* [Requirement]:
Report all lines of the data below that hold the word "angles".
-- Opening Marker --
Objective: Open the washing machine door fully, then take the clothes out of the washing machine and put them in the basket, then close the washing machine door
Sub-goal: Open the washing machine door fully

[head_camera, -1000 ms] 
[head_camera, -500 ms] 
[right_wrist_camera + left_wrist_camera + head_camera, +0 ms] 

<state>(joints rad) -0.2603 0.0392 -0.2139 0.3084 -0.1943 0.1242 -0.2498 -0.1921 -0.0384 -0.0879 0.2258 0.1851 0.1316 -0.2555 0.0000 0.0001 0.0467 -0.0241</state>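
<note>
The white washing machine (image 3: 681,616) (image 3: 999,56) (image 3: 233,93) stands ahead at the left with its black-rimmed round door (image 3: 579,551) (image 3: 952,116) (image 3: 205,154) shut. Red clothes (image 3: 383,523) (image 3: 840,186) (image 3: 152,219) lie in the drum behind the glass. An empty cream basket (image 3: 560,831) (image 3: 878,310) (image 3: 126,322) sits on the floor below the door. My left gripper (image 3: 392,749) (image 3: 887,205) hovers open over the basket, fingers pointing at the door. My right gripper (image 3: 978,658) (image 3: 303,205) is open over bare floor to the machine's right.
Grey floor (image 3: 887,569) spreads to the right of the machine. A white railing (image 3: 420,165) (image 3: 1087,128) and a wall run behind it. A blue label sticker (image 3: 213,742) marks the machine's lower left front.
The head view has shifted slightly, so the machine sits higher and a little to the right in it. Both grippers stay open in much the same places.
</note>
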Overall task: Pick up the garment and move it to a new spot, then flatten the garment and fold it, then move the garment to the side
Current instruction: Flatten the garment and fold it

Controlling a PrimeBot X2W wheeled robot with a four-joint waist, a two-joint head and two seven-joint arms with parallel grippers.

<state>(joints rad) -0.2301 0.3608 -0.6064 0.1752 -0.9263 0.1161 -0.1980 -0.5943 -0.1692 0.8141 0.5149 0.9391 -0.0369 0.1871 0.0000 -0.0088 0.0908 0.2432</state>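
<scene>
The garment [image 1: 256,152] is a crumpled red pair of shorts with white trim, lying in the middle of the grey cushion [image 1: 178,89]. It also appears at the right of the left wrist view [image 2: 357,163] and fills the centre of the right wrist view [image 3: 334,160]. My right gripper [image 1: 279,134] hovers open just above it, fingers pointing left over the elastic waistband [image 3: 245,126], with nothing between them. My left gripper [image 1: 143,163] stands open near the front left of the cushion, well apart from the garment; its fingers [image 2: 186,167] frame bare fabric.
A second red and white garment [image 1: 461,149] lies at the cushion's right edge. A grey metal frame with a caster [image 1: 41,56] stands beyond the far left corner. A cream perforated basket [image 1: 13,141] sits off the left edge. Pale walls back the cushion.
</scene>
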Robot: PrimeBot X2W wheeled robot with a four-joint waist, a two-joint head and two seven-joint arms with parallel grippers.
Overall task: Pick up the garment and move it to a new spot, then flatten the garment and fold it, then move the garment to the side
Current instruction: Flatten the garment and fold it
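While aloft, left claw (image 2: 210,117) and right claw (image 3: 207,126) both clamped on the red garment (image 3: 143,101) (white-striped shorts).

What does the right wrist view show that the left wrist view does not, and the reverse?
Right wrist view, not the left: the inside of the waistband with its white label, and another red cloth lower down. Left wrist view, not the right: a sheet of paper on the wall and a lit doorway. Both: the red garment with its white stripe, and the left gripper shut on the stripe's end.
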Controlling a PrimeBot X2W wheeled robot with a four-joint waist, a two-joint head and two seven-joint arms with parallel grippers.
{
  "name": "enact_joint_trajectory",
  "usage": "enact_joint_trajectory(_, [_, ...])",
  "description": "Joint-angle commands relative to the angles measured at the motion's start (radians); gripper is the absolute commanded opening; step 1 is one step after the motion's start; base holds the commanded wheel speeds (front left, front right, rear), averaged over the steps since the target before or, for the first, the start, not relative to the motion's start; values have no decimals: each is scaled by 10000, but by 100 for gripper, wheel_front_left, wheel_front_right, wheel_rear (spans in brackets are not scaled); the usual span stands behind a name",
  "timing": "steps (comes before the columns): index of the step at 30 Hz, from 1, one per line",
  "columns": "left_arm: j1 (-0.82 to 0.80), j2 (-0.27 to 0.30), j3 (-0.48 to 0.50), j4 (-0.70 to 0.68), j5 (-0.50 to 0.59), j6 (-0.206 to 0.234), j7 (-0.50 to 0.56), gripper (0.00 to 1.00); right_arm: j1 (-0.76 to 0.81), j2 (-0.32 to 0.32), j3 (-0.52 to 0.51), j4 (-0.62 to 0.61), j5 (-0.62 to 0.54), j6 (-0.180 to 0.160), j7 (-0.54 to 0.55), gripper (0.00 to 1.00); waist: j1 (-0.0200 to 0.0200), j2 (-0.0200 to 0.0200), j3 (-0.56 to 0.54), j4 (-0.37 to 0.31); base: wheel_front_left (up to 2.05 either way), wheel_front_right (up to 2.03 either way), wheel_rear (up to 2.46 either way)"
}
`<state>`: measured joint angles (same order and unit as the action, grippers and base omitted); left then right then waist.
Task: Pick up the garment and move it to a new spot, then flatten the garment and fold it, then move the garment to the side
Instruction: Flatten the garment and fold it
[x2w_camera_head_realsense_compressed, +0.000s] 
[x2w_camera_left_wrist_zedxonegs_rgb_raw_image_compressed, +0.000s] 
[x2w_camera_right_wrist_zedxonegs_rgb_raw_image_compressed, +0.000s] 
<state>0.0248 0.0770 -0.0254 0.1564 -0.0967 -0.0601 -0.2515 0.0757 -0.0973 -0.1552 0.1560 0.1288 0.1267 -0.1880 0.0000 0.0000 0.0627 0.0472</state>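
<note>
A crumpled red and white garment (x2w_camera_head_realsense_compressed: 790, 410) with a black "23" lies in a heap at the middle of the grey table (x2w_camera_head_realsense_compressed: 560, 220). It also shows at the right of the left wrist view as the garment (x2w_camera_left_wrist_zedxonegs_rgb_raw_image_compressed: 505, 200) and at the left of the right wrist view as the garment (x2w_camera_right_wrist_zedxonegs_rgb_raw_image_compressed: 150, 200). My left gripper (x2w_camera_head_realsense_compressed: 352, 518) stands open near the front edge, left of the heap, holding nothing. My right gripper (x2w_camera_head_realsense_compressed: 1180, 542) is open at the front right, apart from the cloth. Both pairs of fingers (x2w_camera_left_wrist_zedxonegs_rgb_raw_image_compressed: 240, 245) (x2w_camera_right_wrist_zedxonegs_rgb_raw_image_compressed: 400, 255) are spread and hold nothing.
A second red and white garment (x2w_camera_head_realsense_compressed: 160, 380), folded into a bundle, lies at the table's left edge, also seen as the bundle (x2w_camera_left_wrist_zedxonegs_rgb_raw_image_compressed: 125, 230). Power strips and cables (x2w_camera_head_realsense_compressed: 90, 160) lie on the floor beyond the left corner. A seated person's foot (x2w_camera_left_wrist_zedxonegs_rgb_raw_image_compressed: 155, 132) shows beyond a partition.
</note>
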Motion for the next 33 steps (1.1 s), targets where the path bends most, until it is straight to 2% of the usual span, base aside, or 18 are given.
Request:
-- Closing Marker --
* [Result of the task]:
  "description": "Joint-angle commands relative to the angles measured at the motion's start (radians); gripper is the absolute commanded opening; step 1 is one step after the motion's start; base holds the commanded wheel speeds (front left, front right, rear), averaged over the steps since the target before or, for the first, the start, not relative to the motion's start; values have no decimals: each is scaled by 10000, but by 100 for gripper, wheel_front_left, wheel_front_right, wheel_rear (spans in brackets are not scaled); the usual span stands behind a name",
`<state>`: measured joint angles (same order and unit as the action, grippers and base omitted); left then right then waist.

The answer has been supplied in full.